▶ _Required action_
Return exactly the lines of the records below, starting at the line that contains "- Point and" and ending at the line that contains "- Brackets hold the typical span", with both of those lines kept.
Data to process below:
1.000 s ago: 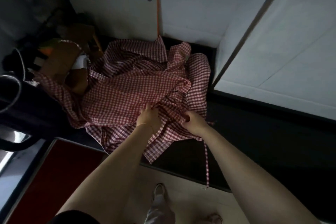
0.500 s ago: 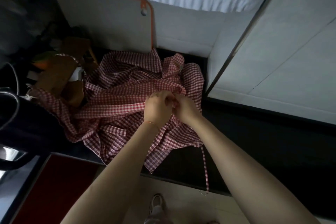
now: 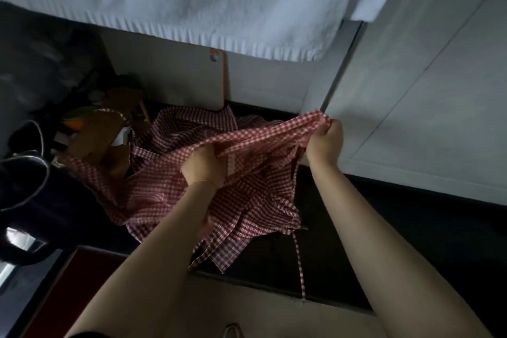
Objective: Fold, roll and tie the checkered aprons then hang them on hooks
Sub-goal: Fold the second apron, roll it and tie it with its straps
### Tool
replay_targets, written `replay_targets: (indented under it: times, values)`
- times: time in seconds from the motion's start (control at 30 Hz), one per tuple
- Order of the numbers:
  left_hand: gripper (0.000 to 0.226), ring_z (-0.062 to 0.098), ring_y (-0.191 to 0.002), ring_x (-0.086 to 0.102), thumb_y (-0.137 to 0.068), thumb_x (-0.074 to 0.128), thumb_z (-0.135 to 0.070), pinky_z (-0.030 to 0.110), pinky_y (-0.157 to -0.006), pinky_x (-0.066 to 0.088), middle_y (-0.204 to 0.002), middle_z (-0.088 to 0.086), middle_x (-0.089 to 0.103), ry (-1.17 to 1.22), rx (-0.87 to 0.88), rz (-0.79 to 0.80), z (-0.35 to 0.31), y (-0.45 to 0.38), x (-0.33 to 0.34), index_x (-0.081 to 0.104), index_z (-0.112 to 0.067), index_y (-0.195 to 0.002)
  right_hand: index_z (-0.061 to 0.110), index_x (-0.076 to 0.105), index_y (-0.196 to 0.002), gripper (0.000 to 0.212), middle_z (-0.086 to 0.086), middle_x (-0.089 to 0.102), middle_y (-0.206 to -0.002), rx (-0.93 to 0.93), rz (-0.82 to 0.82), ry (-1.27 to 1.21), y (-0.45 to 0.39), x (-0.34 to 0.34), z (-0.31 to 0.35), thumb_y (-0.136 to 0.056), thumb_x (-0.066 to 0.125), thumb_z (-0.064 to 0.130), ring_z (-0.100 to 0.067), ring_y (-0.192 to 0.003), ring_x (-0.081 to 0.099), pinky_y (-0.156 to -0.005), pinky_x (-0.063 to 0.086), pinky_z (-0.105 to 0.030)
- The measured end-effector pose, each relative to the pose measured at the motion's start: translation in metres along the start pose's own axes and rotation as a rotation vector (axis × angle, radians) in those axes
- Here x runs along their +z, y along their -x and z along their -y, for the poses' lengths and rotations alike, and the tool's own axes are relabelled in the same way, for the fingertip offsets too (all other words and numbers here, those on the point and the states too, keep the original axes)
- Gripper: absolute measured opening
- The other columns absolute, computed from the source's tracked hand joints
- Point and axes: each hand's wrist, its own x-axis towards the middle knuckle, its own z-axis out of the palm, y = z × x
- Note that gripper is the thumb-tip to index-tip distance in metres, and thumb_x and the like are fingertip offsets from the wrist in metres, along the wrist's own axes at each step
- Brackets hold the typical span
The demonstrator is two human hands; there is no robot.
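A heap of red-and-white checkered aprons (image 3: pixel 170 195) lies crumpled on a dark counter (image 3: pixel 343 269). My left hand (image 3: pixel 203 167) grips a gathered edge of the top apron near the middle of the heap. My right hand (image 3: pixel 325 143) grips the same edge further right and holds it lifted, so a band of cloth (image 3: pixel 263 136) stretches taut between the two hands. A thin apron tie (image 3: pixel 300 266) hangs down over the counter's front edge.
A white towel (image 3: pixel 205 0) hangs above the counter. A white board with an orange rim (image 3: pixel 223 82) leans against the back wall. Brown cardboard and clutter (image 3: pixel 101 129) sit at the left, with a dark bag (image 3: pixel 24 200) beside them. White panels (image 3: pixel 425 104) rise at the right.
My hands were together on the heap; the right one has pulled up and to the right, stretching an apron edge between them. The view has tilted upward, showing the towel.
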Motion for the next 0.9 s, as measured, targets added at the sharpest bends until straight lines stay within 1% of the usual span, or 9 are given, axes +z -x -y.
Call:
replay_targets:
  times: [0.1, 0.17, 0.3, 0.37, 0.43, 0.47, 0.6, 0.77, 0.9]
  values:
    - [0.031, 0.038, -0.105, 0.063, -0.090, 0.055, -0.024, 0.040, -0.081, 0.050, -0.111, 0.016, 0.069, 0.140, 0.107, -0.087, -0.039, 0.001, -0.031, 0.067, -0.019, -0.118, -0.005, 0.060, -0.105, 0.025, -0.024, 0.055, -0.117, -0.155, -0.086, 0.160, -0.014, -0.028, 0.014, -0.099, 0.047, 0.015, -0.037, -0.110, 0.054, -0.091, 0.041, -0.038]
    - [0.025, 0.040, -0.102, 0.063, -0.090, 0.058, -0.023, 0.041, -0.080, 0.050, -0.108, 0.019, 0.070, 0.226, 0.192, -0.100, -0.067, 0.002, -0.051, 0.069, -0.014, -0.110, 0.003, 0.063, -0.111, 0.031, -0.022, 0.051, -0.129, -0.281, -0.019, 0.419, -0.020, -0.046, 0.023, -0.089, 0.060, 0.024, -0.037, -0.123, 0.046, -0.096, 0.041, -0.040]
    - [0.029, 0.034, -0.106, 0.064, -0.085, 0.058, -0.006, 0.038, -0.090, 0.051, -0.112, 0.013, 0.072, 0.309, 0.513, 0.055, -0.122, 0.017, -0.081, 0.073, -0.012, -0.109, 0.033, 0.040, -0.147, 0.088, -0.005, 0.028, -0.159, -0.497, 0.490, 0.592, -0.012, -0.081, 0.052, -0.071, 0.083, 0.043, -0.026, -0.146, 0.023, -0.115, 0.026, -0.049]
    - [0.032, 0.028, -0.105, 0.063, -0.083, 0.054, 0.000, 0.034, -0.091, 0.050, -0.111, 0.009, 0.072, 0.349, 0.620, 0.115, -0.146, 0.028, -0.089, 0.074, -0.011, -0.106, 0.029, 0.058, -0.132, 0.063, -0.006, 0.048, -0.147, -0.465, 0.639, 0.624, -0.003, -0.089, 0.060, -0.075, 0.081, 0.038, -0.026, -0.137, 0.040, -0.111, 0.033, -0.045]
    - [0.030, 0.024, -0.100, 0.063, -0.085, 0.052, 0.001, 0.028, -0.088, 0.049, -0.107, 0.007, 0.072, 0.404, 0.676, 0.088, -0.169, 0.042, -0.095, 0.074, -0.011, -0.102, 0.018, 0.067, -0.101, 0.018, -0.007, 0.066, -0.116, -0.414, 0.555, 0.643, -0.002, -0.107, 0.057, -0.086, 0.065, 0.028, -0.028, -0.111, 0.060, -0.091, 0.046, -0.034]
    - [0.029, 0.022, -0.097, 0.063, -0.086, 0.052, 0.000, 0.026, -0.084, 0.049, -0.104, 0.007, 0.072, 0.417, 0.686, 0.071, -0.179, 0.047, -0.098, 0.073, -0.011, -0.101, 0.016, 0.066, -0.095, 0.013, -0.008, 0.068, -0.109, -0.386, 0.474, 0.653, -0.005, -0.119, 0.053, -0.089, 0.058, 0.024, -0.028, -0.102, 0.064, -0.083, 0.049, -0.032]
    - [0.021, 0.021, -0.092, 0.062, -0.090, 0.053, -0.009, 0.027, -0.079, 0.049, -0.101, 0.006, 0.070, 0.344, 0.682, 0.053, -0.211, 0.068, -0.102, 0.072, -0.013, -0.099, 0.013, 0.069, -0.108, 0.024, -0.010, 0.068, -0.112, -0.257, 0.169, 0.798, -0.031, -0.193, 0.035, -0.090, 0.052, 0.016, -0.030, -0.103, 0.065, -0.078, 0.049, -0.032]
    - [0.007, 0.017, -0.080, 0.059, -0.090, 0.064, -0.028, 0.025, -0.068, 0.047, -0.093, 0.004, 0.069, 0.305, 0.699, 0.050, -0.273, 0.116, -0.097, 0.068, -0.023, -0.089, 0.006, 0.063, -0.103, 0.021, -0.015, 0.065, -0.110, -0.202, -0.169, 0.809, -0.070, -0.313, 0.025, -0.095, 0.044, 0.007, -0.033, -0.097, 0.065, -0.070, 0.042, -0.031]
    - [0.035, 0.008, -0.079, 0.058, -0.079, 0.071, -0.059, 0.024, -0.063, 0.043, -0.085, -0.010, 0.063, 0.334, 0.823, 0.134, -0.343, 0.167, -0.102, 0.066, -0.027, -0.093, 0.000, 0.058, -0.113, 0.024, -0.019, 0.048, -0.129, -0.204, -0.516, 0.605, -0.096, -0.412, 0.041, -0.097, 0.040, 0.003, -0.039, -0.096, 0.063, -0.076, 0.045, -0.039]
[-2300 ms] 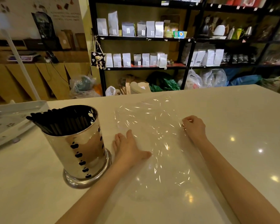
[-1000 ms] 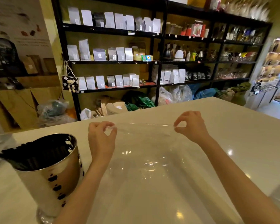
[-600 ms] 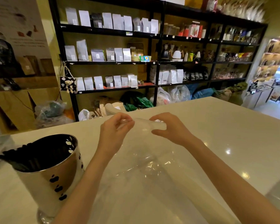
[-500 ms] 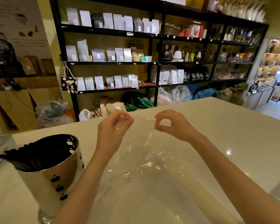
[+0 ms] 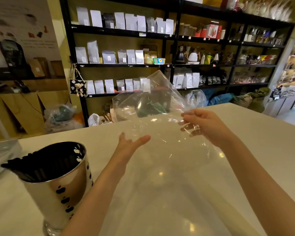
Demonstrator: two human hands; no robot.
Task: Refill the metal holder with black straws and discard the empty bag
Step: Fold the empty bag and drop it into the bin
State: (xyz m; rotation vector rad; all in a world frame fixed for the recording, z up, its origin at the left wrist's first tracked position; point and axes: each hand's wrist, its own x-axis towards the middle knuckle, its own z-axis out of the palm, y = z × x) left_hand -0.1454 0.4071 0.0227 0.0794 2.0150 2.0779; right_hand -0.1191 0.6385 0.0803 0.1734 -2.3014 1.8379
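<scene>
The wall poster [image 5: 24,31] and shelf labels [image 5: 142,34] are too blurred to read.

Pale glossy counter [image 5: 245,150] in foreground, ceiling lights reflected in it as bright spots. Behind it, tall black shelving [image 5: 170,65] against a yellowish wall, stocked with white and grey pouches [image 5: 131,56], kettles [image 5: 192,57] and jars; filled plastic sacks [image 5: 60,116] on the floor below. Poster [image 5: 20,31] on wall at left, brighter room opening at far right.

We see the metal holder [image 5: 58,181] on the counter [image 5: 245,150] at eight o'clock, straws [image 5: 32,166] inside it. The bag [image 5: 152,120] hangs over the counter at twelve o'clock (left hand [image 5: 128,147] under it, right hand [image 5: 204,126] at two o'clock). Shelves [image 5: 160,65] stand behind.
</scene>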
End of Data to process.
▶ _Result of this task_
- Point and axes: each hand's wrist, its own x-axis towards the middle knuckle, its own z-axis out of the palm, y = z × x
- Note that gripper is the thumb-tip to index-tip distance in metres, and thumb_x and the like are fingertip offsets from the wrist in metres, along the wrist's own axes at each step
- Brackets hold the typical span

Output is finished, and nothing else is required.